Take every line from the listing below that contains "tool".
*** Begin section ***
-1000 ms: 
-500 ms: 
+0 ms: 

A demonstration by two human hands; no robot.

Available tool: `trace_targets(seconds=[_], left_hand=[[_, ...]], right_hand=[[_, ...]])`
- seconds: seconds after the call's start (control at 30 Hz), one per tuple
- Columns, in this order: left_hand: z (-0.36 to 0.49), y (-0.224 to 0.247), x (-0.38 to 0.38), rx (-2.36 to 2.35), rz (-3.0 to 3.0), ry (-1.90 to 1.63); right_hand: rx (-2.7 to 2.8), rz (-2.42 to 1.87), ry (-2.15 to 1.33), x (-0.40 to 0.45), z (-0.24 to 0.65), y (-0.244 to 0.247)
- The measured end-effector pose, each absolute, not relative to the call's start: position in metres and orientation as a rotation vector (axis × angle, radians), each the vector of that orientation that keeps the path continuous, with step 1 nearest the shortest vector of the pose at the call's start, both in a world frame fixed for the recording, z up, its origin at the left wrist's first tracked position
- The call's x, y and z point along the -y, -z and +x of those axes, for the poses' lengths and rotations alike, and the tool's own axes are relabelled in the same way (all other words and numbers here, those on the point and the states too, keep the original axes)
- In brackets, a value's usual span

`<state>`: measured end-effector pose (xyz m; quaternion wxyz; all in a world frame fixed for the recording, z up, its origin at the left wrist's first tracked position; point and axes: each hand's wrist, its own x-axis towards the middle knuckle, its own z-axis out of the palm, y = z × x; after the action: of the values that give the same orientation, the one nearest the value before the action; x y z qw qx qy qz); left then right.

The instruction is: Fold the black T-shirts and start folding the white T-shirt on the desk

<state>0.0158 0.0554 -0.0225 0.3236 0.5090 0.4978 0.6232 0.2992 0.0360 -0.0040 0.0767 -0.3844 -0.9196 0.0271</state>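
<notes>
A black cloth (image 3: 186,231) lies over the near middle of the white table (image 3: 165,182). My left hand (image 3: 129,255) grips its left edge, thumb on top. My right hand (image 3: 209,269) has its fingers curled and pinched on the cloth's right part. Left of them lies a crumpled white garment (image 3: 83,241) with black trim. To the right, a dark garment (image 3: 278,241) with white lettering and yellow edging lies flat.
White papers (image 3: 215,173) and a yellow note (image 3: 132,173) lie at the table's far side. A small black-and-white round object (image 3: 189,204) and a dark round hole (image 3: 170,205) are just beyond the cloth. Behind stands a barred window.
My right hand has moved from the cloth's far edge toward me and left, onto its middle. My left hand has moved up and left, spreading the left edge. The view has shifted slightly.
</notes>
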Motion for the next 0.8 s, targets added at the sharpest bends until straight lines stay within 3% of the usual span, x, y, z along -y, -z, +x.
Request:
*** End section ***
(Answer box)
Available tool: `trace_targets(seconds=[_], left_hand=[[_, ...]], right_hand=[[_, ...]])`
- The call's x, y and z point along the -y, -z and +x of those axes, for the poses' lengths and rotations alike, and the tool's own axes are relabelled in the same way (all other words and numbers here, those on the point and the states too, keep the original axes)

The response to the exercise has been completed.